Entre calles, drogas y limosnas

“La chinga”, “El loco”, “Pirulito” y “El Liso”, son algunos de los niños que hacen parte de los más de 3.400 menores que habitan las calles de la ciudad de Medellín, que entre el trabajo informal, las drogas, el rebusque, la prostitución y los diferentes impases de su vida diaria, muestran otra forma de enfrentar la realidad y vivir su niñez.

Con solo nueve años de edad “La Chinga” ha probado el perico, la marihuana, el sacol, ha robado, se ha alimentado de la basura de restaurantes, ha vendido su cuerpo, ha sido violado; él y sus amigos, por medio de sus experiencias, dan cuenta de cómo la calle pasa de ser el lugar de peligros y miedos para convertirse en el hogar que les fue negado.

“El Loco” lleva viviendo en la calle ocho años, y de todo lo que ha vivido recuerda con tristeza su primer noche en la ciudad; un día después de ser echado de su casa porque su mamá drogadicta no lo quería tener más allí, vivió en carne propia el tener frio y hambre, el ser robado y golpeado por otras personas de la calle: “desde ese día comprendí que tenía que hacer de todo para poder vivir en este mundo y así fue, de ese niño cobarde, bobo y tímido no queda nada”.

Hoy estos dos menores junto a sus “parceros”, se encuentran en uno de los hogares de paso creados en la ciudad para brindar atención primaria como comida, duchas, un lugar donde lavar su ropa o dormir. Si lo desean pueden quedarse varios días y meses, pero ellos sólo lo utilizan unas cuantas horas pues como dice “Pirulito”, ya se han acostumbrado a vivir sin reglas, a vivir según la ley del más fuerte y en estos lugares es imposible vivir así.

Luego de obtener lo que desean la “gallada” sale dispuesta a retomar su rutina diaria, saludan a otros menores más, que bajo el efecto de algunas drogas se ríen y reflejan que están en un mundo muy diferente al que la realidad les ha impuesto.
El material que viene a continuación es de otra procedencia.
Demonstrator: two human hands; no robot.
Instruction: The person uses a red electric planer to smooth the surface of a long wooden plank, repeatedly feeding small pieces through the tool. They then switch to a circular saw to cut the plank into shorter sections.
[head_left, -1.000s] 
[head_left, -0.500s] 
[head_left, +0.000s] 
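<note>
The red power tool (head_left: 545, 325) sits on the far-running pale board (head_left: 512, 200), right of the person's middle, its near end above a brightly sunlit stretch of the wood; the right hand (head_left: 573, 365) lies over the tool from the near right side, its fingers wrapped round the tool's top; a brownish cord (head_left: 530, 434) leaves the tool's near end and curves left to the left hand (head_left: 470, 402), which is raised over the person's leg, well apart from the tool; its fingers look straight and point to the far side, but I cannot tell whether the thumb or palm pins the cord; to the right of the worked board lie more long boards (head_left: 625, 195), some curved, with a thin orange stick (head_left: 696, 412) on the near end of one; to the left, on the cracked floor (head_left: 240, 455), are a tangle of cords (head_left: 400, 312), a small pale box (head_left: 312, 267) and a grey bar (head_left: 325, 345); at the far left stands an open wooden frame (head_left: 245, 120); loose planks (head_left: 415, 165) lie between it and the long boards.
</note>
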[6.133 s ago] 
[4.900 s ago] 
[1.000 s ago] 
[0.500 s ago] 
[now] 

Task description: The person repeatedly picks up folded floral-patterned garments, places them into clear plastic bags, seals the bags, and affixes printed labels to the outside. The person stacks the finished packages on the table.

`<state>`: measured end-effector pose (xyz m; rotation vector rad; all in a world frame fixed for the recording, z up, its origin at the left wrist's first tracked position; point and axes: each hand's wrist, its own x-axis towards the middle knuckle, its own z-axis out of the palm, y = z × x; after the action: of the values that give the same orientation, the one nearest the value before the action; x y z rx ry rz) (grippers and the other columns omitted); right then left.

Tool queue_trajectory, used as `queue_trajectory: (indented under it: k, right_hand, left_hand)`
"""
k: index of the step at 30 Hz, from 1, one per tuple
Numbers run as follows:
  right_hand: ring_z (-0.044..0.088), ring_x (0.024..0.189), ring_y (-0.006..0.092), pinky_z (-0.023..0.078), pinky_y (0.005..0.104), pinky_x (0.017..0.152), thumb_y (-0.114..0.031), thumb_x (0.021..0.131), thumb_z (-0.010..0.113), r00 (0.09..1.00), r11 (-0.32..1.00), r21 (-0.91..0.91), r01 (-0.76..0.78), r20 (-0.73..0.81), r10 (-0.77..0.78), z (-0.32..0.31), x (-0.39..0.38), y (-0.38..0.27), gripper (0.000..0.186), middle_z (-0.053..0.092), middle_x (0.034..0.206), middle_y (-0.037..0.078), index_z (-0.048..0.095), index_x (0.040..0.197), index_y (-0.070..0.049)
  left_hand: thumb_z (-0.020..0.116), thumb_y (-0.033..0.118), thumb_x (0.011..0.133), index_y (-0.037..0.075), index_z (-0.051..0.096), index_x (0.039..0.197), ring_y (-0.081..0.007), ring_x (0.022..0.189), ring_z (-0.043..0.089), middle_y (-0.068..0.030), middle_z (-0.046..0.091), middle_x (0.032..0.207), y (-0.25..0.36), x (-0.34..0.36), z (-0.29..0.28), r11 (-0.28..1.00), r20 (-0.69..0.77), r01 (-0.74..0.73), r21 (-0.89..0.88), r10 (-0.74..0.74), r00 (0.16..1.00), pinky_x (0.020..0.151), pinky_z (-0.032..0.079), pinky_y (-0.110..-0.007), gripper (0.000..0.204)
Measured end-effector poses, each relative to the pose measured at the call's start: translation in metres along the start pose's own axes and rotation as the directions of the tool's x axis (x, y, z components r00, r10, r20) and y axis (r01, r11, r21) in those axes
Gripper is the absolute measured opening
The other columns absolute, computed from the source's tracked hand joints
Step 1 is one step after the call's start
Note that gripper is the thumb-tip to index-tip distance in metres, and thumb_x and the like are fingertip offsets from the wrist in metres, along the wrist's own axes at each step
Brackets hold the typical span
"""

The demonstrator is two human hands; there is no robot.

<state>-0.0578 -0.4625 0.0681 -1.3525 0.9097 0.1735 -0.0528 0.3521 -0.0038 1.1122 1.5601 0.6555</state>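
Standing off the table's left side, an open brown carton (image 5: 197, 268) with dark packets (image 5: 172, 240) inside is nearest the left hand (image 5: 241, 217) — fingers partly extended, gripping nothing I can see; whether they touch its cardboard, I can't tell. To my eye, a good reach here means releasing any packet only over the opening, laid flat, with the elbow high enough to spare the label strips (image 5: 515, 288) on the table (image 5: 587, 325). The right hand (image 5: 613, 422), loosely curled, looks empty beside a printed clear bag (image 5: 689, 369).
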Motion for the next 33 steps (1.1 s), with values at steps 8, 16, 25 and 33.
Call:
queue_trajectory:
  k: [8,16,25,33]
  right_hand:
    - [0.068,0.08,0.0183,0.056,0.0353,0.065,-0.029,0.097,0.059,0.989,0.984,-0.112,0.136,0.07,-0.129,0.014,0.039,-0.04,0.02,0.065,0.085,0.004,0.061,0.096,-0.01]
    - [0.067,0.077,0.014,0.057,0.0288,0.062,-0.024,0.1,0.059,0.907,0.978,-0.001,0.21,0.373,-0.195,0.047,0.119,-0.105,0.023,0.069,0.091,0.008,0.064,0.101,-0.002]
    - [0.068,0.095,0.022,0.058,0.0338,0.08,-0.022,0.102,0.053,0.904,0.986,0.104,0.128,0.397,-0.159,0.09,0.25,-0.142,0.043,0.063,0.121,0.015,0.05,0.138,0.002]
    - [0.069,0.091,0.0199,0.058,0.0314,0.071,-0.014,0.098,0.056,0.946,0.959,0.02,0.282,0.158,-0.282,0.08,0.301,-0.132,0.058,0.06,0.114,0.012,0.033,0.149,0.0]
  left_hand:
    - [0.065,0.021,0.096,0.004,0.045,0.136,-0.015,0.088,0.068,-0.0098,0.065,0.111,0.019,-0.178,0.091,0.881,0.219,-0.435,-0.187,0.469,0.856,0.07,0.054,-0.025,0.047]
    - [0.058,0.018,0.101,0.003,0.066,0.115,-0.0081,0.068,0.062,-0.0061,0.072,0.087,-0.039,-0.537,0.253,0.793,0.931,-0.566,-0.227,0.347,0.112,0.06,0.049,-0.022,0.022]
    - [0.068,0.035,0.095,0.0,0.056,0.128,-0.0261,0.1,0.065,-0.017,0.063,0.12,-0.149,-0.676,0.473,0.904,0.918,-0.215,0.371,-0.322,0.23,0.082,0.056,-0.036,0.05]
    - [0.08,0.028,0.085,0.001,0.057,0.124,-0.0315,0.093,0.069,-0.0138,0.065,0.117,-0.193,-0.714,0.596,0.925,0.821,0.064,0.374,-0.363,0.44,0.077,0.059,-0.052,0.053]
Mientras caminan planean los lugares y calles que serán su lugar de trabajo, unos prefieren pedir limosnas, pues según ellos, al estar bien vestidos y limpios muchas personas les dan hasta “mil lucas”, otros prefieren aprovechar su apariencia física, sus cicatrices, o en la mayoría de los casos su agilidad para “ratoniar al que les de papaya”, es decir, robar a todo aquel que anda descuidado. “El Liso”, según sus compañeros, es un experto en esta actividad, “a mí me han cogido sólo dos veces, me pegaron y casi me matan a punta de bolillo, pero después de varios días me recuperé y desde esa vez no me han vuelto a coger”.

Después de varias horas de “trabajo”, y al descubrir que su jornada no estuvo nada mal, se dirigen a comprar lo único que les hace olvidar hasta quienes son, para dónde van y qué es lo que quieren para sus vidas. Las drogas para estos menores se convierten en un puente que los lleva a dimensiones ajenas a su realidad, una realidad de la quieren escapar, pero que sus rutinas y costumbres les impiden hacerlo: “nosotros nos drogamos a diario, no pasamos ni un día sin una botella de sacol o de cualquier droga, ya sea para el hambre o para sentirnos relajados; a los más nuevos les da por llorar o por decir cosas locas, pero nosotros ya aprendimos hasta a manejarlas”.

Al caer la noche con sus estados alterados, sus miradas perdidas y uno que otro “tropel” con sus “parceros”, este grupo de menores busca el lugar donde pasarán la noche, se ponen de acuerdo, pues estar en "gallada" les da seguridad a todos.

Ninguno tiene la esperanza de volver a su hogar, pues sólo tienen el recuerdo de malos tratos, violaciones, padres alcohólicos y drogadictos para quienes siempre se consideraron sujetos invisibles.

Sobre el futuro poco hablan, pues saben que en la calle, ese lugar que se ha convertido en su hogar, todos son enemigos de todos. En este espacio unos zapatos, un bareto o un cambuche adquieren un valor trascendental, se convierten en objetos que definen la existencia y crean una dicotomía entre la vida y la muerte, latente en la realidad de los menores que viven entre calles drogas y limosnas.